[WORK REQUIRED]
The required output is the lines below from the line containing "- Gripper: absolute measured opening" to the line containing "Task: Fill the", inclusive, retyped exactly. No other lines belong in it.

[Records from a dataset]
========================

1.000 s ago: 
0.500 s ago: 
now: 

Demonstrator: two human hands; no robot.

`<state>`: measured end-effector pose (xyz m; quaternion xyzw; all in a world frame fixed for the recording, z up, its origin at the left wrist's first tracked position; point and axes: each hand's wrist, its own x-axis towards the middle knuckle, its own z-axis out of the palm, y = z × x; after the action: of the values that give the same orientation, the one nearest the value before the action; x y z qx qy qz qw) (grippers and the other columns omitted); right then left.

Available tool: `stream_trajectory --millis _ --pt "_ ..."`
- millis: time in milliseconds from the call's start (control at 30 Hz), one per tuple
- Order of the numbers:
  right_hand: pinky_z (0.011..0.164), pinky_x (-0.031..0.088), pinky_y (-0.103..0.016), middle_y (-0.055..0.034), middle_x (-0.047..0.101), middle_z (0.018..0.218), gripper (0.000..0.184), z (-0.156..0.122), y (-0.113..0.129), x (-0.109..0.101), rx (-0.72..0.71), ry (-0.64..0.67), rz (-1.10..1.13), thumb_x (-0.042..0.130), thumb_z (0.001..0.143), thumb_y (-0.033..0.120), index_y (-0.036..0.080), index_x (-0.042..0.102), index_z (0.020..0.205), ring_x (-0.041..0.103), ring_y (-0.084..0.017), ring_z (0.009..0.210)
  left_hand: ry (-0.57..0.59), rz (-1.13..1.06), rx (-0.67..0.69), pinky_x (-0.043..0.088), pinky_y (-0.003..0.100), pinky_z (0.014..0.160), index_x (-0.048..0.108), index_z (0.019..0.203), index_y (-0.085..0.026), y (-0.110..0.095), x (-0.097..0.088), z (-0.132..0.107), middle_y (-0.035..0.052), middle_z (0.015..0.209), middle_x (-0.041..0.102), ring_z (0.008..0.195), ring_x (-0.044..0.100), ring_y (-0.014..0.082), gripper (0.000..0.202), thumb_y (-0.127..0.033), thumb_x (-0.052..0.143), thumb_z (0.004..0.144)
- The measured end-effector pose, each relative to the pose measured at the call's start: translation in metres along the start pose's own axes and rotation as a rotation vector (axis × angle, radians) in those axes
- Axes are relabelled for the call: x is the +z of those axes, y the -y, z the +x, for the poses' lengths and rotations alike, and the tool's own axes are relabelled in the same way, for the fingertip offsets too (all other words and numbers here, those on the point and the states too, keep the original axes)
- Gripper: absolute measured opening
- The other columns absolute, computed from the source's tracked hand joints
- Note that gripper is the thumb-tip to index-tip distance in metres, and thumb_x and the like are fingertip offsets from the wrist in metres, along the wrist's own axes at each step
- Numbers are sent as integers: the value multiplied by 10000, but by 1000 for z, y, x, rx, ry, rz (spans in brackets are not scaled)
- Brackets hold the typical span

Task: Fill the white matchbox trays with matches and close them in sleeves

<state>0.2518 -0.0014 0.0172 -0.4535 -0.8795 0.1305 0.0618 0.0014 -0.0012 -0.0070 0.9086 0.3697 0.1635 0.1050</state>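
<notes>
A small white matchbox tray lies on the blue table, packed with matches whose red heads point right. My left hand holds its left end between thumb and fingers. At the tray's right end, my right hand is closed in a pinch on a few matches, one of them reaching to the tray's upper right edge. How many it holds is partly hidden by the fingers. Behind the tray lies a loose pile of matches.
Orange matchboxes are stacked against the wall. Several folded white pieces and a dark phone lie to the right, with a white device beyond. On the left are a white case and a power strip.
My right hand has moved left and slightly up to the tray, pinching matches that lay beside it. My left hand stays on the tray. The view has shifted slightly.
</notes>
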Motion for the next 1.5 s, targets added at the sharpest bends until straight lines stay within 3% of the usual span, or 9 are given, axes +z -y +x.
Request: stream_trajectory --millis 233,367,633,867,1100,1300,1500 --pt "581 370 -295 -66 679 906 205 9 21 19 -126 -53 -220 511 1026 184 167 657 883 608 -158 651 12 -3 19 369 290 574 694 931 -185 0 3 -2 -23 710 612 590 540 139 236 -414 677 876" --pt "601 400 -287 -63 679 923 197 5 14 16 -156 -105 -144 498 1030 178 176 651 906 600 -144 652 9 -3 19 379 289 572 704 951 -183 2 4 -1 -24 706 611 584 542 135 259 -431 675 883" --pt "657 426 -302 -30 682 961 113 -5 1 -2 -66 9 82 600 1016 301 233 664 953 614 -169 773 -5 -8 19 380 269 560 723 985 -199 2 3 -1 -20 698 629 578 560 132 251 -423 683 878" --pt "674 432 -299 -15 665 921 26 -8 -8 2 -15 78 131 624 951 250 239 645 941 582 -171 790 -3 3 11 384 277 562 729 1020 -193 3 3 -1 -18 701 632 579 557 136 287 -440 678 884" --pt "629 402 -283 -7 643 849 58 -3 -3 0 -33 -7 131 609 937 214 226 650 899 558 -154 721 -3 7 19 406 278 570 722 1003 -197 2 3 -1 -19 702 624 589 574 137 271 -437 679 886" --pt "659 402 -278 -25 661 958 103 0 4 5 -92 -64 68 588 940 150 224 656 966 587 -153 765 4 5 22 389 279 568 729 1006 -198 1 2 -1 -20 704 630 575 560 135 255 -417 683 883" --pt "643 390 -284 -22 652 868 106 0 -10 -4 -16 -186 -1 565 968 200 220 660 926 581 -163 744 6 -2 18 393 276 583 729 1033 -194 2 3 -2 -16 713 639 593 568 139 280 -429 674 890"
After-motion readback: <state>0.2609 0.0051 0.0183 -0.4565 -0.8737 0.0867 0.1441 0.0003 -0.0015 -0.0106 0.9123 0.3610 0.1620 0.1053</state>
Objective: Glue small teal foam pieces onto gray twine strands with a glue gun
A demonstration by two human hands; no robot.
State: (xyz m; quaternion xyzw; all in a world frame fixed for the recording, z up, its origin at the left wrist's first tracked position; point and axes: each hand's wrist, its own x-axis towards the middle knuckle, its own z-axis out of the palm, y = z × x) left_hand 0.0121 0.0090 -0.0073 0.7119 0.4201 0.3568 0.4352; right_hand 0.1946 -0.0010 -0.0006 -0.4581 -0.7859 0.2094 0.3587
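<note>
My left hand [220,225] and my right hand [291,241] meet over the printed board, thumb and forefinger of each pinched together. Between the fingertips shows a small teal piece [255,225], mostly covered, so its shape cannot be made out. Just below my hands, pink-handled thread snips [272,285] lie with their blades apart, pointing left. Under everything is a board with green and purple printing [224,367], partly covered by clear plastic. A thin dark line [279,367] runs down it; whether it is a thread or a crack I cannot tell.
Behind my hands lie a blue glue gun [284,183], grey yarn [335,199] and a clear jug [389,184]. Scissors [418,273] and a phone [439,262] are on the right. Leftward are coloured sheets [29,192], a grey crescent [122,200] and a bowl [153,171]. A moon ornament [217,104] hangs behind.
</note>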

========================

[SOLUTION TO THIS PROBLEM]
- Gripper: absolute measured opening
- The other columns absolute, computed from the source's tracked hand joints
- Note that gripper is the thumb-tip to index-tip distance in metres, and thumb_x and the like are fingertip offsets from the wrist in metres, along the wrist's own axes at each step
- Numbers are sent as integers: the value multiplied by 10000, but by 1000 for z, y, x, rx, ry, rz (spans in brackets are not scaled)
- Brackets hold the typical span

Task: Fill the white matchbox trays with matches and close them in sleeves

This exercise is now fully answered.